As Gustav moved toward the door, the bishop caught his arm and leaned close, timid and confidential. “Make no mistake, your troubles are just beginning!” he said. “You’ll need every friend you can get! Surround yourself with men who have proved you can trust them! Remember your own!”

Gustav seemed to think about it. “I’ll do that,” he said. “Goodnight.”

“Good-night,” said the bishop, his fragile old fingers snatching at Gustav’s hand to shake it. As Lars-Goren followed, the bishop caught his hand too and shook it heartily. “Good-night, my friend,” he said to Lars-Goren, eagerly fixing him with his eyes. “Good-night and God bless you!” As they walked down the stairs he called from the landing, “Well, good-night then!”

“What do you make of it, Lars-Goren?” Gustav muttered at the door.

“I’d say he’s as good a man as any to nominate a king,” said Lars-Goren.

Gustav nodded. “And after that?”

“He’d like some high office, that’s clear,” said Lars-Goren.

Gustav waited, frowning impatiently.

“He might be a fine and Christian man,” Lars-Goren said, “if he had nothing to think about but books.”
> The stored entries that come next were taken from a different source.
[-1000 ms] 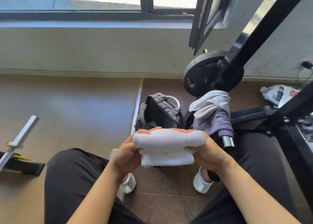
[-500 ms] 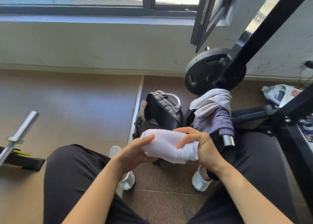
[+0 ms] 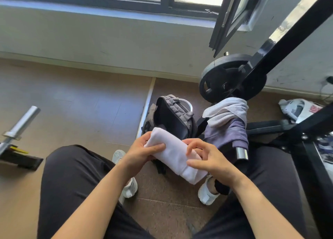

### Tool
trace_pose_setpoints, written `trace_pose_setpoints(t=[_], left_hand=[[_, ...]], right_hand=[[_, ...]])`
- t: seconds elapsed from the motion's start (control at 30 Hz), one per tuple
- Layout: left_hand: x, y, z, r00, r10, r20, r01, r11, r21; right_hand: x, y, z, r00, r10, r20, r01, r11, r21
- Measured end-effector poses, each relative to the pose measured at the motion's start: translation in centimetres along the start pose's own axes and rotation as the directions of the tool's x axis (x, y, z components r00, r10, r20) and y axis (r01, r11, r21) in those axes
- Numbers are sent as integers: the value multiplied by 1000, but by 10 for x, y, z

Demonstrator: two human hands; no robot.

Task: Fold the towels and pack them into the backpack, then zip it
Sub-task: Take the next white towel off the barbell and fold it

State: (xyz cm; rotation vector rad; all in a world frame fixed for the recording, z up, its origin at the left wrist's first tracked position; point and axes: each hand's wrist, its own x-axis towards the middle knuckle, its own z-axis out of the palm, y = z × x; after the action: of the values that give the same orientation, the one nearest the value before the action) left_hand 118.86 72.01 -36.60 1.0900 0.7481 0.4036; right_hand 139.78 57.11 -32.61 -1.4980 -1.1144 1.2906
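A folded white towel (image 3: 175, 157) lies slanted between my hands, its far end pointing at the backpack. My left hand (image 3: 141, 151) grips its upper left end, thumb on top. My right hand (image 3: 207, 157) holds the lower right part, fingers partly lifted and curled over it. The grey backpack (image 3: 171, 116) stands open on the floor just beyond the towel, its dark inside showing. A pale grey towel (image 3: 226, 111) and a purple towel (image 3: 228, 134) hang over a metal bar to the right of the backpack.
A black weight plate (image 3: 225, 80) and slanted rack beams (image 3: 288, 36) stand at right. A barbell end (image 3: 21, 123) lies on the floor at left. A plastic bag (image 3: 299, 108) sits at far right. My knees and white shoes flank the backpack.
The towel has gone from level in front of me to a tight slanted bundle, moved forward with one end over the backpack's mouth. My right fingers have loosened.
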Motion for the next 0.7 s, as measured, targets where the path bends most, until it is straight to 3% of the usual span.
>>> trace_pose_setpoints(t=[0.17, 0.23, 0.4, 0.53, 0.63, 0.7], left_hand=[[-1, 2, 1, 996, 2, 91, -6, 999, 51], [-2, -2, 2, 993, -1, 121, -7, 998, 69], [2, -10, 6, 986, -57, 158, 40, 993, 112], [14, -8, 11, 991, -134, 2, 129, 961, 244], [28, 3, 5, 986, -98, -132, 153, 842, 517], [42, 12, -3, 992, -45, -115, 112, 716, 689]], right_hand=[[-1, -4, 24, 974, -74, 215, 118, 973, -200], [0, -3, 32, 969, -69, 238, 135, 951, -277], [4, 1, 29, 986, 21, 167, 39, 937, -346], [14, 16, 23, 997, 57, 58, -27, 904, -427], [22, 29, 15, 994, 84, -76, -111, 851, -514], [28, 35, 7, 982, 88, -168, -162, 853, -497]])
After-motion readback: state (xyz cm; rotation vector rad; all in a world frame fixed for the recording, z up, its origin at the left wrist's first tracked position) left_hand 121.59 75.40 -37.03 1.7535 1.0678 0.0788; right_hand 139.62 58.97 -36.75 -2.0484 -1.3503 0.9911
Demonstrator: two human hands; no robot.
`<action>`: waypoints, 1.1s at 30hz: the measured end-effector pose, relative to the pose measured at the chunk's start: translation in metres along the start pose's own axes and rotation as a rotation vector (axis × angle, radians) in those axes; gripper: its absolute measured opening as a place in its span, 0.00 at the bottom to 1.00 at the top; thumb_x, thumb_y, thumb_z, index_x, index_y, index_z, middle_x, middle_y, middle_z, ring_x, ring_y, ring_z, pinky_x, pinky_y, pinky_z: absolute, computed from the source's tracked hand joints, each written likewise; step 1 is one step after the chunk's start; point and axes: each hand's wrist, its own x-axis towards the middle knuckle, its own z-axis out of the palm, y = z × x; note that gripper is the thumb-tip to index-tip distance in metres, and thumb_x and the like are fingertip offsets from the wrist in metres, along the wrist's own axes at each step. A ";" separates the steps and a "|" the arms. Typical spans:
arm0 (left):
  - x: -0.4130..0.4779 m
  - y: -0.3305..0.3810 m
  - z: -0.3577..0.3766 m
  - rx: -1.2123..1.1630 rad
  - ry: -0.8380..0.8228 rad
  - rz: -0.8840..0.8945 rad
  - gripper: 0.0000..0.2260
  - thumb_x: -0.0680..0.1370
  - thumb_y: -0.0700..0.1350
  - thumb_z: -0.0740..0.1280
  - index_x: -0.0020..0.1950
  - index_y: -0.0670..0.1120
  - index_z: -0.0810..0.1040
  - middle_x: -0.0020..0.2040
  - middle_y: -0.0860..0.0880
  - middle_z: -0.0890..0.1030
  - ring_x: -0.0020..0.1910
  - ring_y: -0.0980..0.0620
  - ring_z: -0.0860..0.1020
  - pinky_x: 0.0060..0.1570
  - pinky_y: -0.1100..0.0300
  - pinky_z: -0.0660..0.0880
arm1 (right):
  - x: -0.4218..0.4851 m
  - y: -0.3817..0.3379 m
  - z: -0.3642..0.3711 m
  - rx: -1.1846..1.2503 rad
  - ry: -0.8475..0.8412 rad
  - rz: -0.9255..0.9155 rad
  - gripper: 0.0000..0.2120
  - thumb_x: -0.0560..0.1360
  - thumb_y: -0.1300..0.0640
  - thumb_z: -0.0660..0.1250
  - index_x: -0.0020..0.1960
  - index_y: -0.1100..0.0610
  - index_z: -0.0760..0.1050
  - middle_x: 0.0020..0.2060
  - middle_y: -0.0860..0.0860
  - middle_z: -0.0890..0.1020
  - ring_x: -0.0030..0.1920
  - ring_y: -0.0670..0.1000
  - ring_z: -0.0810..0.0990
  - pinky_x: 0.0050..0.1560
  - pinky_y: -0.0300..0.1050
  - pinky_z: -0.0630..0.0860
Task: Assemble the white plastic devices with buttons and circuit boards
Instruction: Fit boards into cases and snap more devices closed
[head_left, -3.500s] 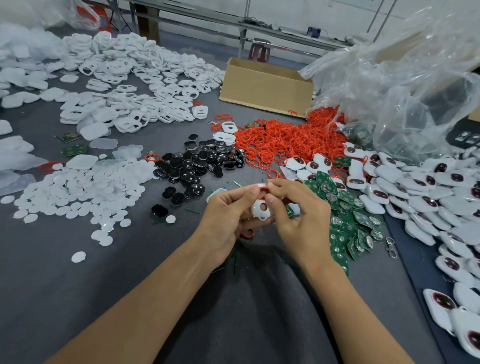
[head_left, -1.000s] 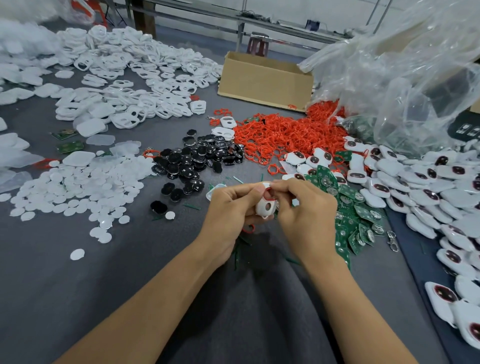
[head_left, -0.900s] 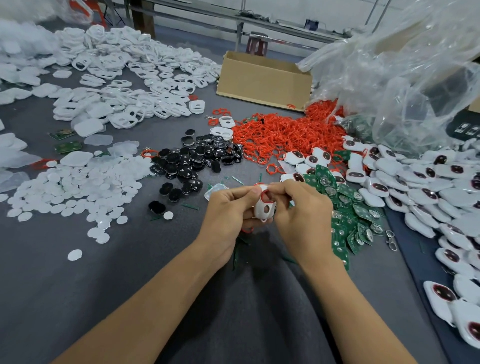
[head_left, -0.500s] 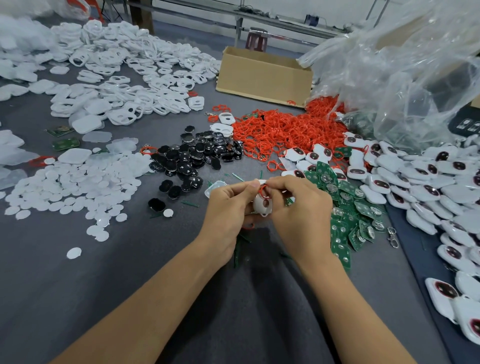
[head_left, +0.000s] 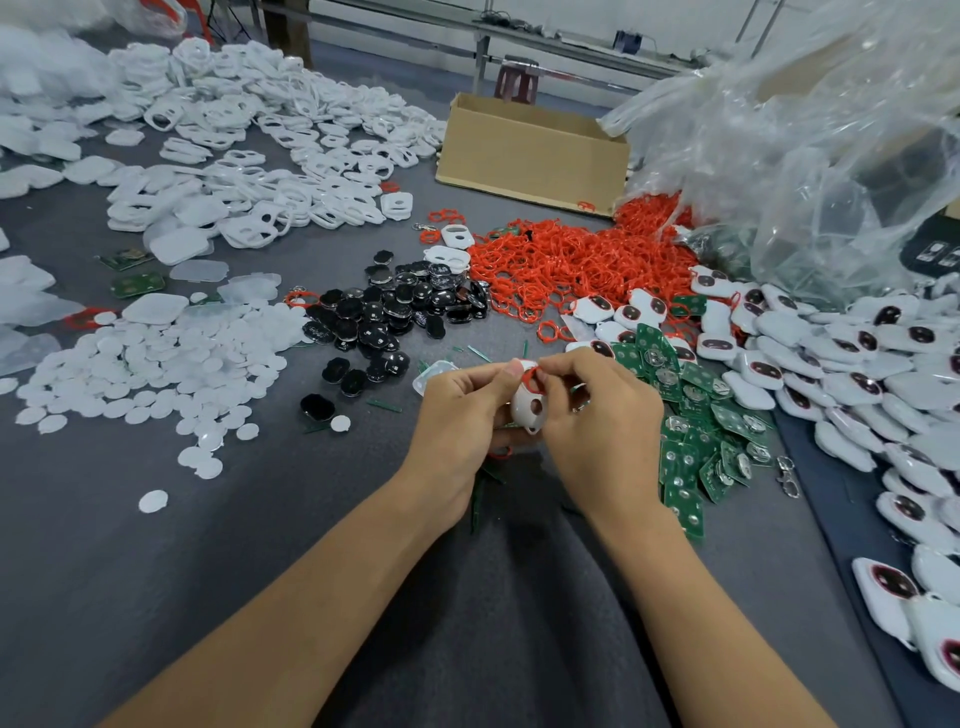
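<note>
Between our two hands, just above the grey worktop (head_left: 208, 571), sits the white shell (head_left: 525, 410) of the device being built. Both grips are closed. Our left hand (head_left: 460, 410) pinches the shell at its upper edge, and our right hand (head_left: 597, 415) pinches a red ring (head_left: 531, 382) against the shell's top. We judge the step to be seating that ring. To do it well, we let the left grip hold the shell steady and turned toward us, and we work the ring round with small presses of the right fingertips rather than stretching it. Just right of the grip lie the green circuit boards (head_left: 696, 415), with finished devices (head_left: 831, 353) beyond them. Ahead of the grip sit the black buttons (head_left: 395, 317) and the heap of red rings (head_left: 571, 260), and to its left the white discs (head_left: 145, 374) are spread out. Our forearms therefore have crowded ground on three sides. The bare room lies nearer to us than the grip, so we draw our elbows back rather than sweep sideways. Far right, a darker strip (head_left: 831, 499) borders the grey surface, and we cannot tell whether it is a drop.
</note>
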 end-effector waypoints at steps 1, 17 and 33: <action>0.000 0.000 0.000 -0.009 0.000 -0.004 0.10 0.80 0.41 0.63 0.46 0.39 0.81 0.37 0.42 0.80 0.30 0.53 0.80 0.30 0.56 0.81 | 0.000 0.000 0.001 -0.003 0.008 -0.014 0.04 0.69 0.66 0.68 0.40 0.60 0.80 0.35 0.54 0.82 0.37 0.58 0.80 0.36 0.53 0.78; 0.000 -0.001 -0.004 -0.027 -0.069 0.027 0.07 0.77 0.42 0.67 0.49 0.40 0.83 0.36 0.44 0.81 0.28 0.54 0.78 0.23 0.67 0.70 | 0.000 -0.003 0.001 0.098 0.030 0.071 0.06 0.70 0.67 0.67 0.41 0.58 0.80 0.35 0.51 0.83 0.37 0.54 0.80 0.39 0.51 0.77; 0.001 -0.003 -0.002 -0.023 -0.080 0.019 0.08 0.79 0.42 0.64 0.49 0.43 0.83 0.37 0.46 0.82 0.30 0.56 0.78 0.28 0.65 0.70 | 0.000 -0.001 0.002 0.033 0.053 0.005 0.07 0.68 0.71 0.69 0.41 0.60 0.79 0.35 0.54 0.83 0.35 0.58 0.80 0.38 0.50 0.73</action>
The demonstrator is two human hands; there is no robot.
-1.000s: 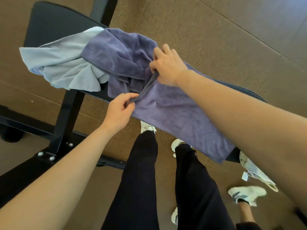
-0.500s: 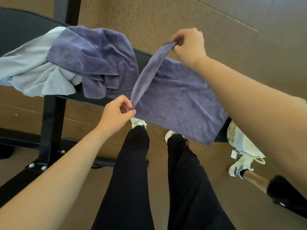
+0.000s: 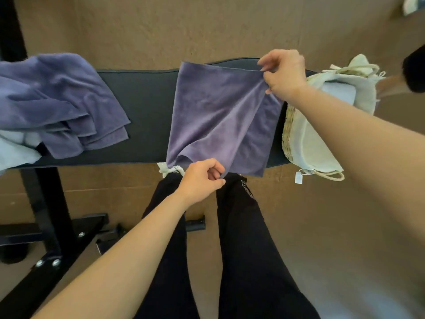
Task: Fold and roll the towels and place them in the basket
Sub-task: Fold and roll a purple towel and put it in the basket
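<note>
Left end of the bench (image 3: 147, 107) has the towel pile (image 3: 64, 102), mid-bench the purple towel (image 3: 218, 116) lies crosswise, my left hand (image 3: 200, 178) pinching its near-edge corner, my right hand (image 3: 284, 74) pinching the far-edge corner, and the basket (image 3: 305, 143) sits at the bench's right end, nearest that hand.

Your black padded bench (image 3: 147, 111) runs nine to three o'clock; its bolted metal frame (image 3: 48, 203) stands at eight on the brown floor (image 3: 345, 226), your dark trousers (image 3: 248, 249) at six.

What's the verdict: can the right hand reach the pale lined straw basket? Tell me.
Probably yes: the straw basket sits just beside the right hand, nothing between, though it pinches the purple towel.
</note>
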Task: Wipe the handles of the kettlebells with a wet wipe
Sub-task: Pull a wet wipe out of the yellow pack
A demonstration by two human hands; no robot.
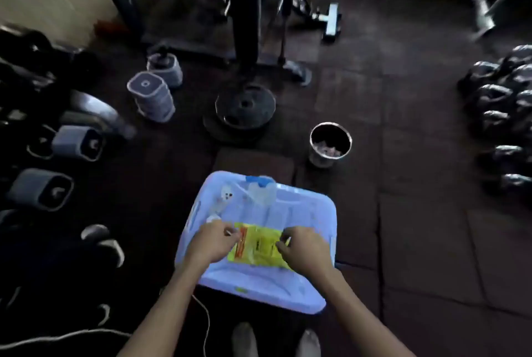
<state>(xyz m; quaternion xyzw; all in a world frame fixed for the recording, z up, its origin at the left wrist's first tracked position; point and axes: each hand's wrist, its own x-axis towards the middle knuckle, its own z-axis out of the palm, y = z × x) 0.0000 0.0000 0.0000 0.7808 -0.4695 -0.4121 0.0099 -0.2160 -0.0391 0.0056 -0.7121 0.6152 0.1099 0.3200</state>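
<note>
A yellow wet wipe packet (259, 247) lies on the lid of a pale blue plastic box (302, 212) in front of me. My left hand (211, 241) pinches the packet's left edge by its red strip. At the right edge, my right hand (302, 246) grips the packet with curled fingers. Dark kettlebells (501, 103) are heaped on the floor at the far right. Several grey-and-black weights (77, 142) stand along the left side; whether they are kettlebells I cannot tell.
A steel bin (330, 143) with scraps inside stands just beyond the box. Stacked weight plates (244, 106) lie mid-floor before a machine's black frame (244, 5). Two grey block weights (151, 94) sit at left. A small bottle (262, 189) rests on the lid. A white cord (201, 310) trails near my feet.
</note>
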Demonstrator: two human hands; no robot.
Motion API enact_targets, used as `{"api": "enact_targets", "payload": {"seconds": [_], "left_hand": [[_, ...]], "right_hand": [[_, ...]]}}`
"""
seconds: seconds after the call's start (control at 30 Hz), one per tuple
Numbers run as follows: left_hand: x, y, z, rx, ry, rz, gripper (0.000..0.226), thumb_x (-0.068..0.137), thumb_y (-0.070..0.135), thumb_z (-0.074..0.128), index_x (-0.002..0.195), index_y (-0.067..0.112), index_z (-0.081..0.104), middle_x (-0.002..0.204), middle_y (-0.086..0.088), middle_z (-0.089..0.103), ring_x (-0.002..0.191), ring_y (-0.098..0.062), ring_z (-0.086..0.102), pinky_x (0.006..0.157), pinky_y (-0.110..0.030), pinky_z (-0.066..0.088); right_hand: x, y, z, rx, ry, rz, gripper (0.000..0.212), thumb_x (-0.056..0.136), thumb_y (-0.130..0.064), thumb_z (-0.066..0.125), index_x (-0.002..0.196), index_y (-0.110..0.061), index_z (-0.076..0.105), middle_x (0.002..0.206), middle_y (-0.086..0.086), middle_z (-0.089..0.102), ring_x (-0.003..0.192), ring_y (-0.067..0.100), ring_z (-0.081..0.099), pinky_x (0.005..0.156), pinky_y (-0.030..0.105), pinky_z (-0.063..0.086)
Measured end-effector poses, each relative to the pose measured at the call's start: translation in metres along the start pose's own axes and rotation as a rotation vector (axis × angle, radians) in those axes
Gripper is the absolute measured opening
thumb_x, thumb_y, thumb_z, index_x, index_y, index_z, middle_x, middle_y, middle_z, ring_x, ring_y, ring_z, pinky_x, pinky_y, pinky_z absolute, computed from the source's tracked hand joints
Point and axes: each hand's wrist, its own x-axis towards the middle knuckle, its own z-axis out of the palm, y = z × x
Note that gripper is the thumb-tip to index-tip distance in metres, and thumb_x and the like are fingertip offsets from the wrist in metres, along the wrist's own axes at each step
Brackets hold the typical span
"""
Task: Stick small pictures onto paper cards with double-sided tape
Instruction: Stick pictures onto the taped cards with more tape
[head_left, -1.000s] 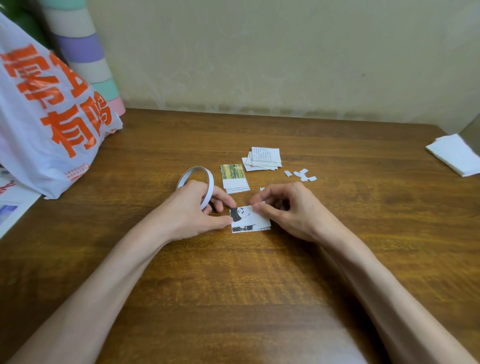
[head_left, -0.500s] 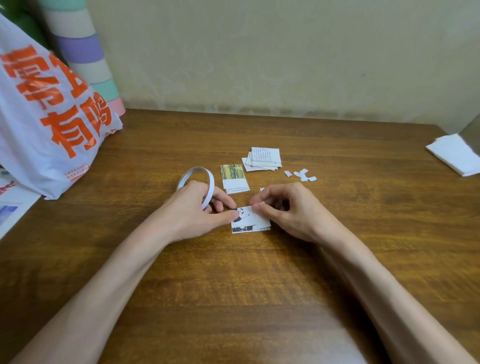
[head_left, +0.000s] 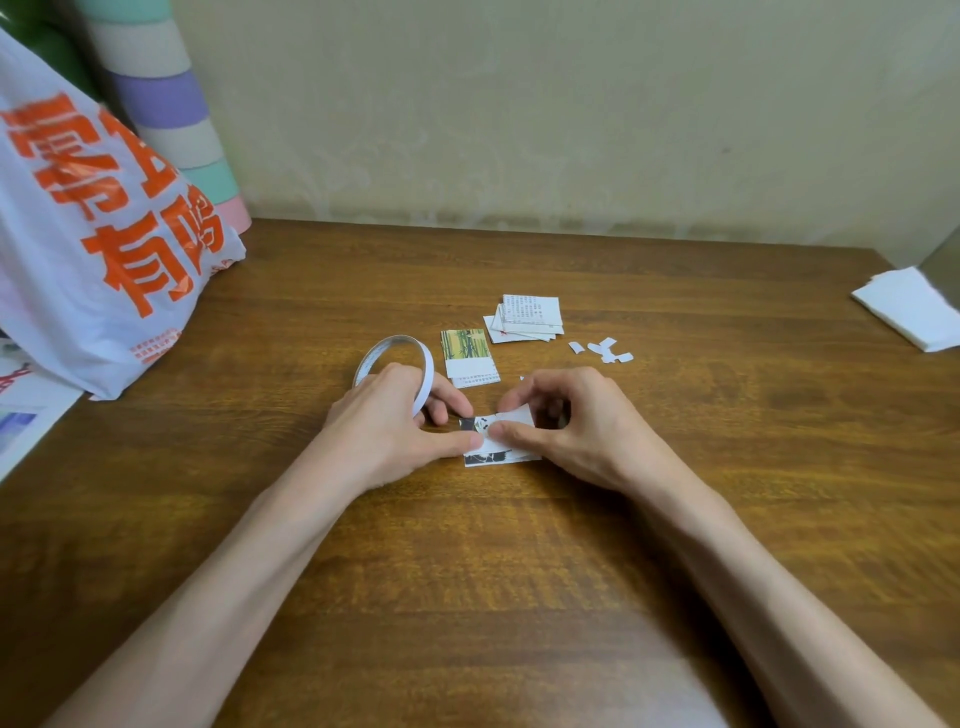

“Appoint him to nothing whatsoever?” said Gustav.

“All I really said—” Lars-Goren began.

“Incredible suggestion!” said Gustav; suddenly smiling, he hunched forward, and lightly tapped his fingertips together near his nose.

ON THE SIXTH OF JUNE, Gustav accepted the crown. Eleven days later, the Danes in Stockholm surrendered. It turned out afterward that the messenger from the merchants of Lübeck had had the papers of surrender in his pocket when he’d come to Bishop Brask.

“Goat-farmer,” said the Devil, “you’ve done well for yourself. I’m sure Mother Sweden can look forward, now, to years and years of peace.”

“That may be,” said Gustav, and glanced at Lars-Goren, who stood gray as ashes, carefully not looking at either of them. It crossed Gustav’s mind that sooner or later, he must drive his friend the Devil out of Sweden.